Place of Birth : Uganda
Position : Professor, Makerere University College of Health Sciences, Uganda
Field of study : Pediatric Neurology, Epilepsy, Cerebral Palsy, Autism Spectrum Disorders, Neurodevelopmental Disorders, HIV/AIDS-related Neurology
Angelina Kakooza Mwesige is a Ugandan scholar, whose research focuses on neurodevelopmental disorders in children, centred on their epidemiology, early screening, identification, and community-based interventions in Uganda.
She works as an Associate Professor at the Department of Paediatrics and Child Health of the School of Medicine at Makerere University College of Health Sciences, Kampala, Uganda. She earned her PhD in Medical Science as a joint degree in 2016 at the Karolinska Institutet in Stockholm, Sweden, and Makerere University College of Health Sciences, Kampala, Uganda. She had post-doctoral experience with Training Health Researchers into Vocational Excellence, a consortium focused on health research capacity building in Africa, carried out at the University of Cambridge, UK, and Makerere University, Uganda.
She has twenty-five years of teaching experience of under- and post-graduate medical students as well as allied health workers, conducted mainly at Mulago National Specialized Hospital, Kampala, which is the teaching hospital for Makerere University College of Health Sciences. She has mentored 30 Master of Medicine students at Makerere University and 4 PhD students at Karolinska Institutet, Stockholm, Sweden, and Makerere University, Kampala, Uganda. She has an extensive network of research collaborators around the world that have enabled her to conduct several hospital and population-based studies on neurodevelopmental disorders with emphasis on epilepsy, cerebral palsy, autism, and nodding syndrome. She has co-authored over 100 peer-reviewed publications from this work. She was a recipient of the Golden Jubilee Medal Award in March 2018, in recognition of her contribution to the field of Science and Technology in the area of pediatric neurology in Uganda. She serves as a consultant and master trainer in the Interventions for Disability in Early Childhood project in Uganda and was instrumental in the development of the National Disability Blue Print for the country in collaboration with the Ministry of Gender, Labor & Social Development.
Her current areas of research cover studies on early detection and interventions for young infants at high risk of neurodevelopmental delay and disability in Nepal and Uganda, development of community engagement projects to empower adolescents living with epilepsy in Uganda to reduce stigma in their communities, as well as the development and testing of an interactive epilepsy smartphone application to improve resilience among them.

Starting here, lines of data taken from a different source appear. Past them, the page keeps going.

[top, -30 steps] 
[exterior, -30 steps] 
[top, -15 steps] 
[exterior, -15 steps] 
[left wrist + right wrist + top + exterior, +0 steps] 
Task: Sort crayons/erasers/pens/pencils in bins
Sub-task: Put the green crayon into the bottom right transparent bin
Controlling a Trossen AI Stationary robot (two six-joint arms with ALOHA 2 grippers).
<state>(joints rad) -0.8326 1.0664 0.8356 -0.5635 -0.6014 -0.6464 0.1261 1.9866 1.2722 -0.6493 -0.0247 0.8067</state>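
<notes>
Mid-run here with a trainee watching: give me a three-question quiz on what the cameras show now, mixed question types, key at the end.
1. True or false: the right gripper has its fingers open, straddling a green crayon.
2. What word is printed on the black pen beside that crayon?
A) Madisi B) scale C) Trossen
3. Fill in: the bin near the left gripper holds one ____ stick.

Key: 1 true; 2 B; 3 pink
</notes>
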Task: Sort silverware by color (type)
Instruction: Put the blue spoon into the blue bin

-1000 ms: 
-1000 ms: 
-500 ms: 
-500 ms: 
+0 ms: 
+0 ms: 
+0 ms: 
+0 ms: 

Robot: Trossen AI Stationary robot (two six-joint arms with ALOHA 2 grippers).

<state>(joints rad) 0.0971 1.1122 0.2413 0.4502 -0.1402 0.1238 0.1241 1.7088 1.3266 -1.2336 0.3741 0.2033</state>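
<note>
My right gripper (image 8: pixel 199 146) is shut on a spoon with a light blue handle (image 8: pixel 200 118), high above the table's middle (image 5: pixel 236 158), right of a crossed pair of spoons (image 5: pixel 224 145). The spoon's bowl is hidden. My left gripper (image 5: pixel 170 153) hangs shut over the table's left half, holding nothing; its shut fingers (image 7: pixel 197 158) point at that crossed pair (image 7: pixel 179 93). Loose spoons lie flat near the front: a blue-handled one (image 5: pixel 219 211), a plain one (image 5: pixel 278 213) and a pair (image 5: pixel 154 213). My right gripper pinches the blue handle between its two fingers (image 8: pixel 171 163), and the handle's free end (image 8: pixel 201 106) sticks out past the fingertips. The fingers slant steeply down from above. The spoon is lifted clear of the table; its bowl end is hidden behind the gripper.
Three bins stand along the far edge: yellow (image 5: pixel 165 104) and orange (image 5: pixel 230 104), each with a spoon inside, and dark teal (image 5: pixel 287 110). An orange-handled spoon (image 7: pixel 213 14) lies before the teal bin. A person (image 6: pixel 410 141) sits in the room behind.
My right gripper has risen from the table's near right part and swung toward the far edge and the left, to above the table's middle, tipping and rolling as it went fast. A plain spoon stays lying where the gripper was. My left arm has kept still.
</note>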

She is a member of the Uganda National Academy of Sciences, the medical and scientific advisory committee of Autism Speaks, the African Child Neurology Association, the American Neurological Association, the American Academy for Cerebral Palsy and Developmental Medicine, and the Women in World Neuroscience, a branch of the International Brain Research Organization. She is a founder member and treasurer of the Eastern African Academy on Childhood Disability, immediate past Chair of the Uganda Epilepsy Society, immediate past representative of the International Society for Autism Research, Global Senior Leaders for the East African region, and immediate past Chair for the International League Against Epilepsy for the African region (2017-2021).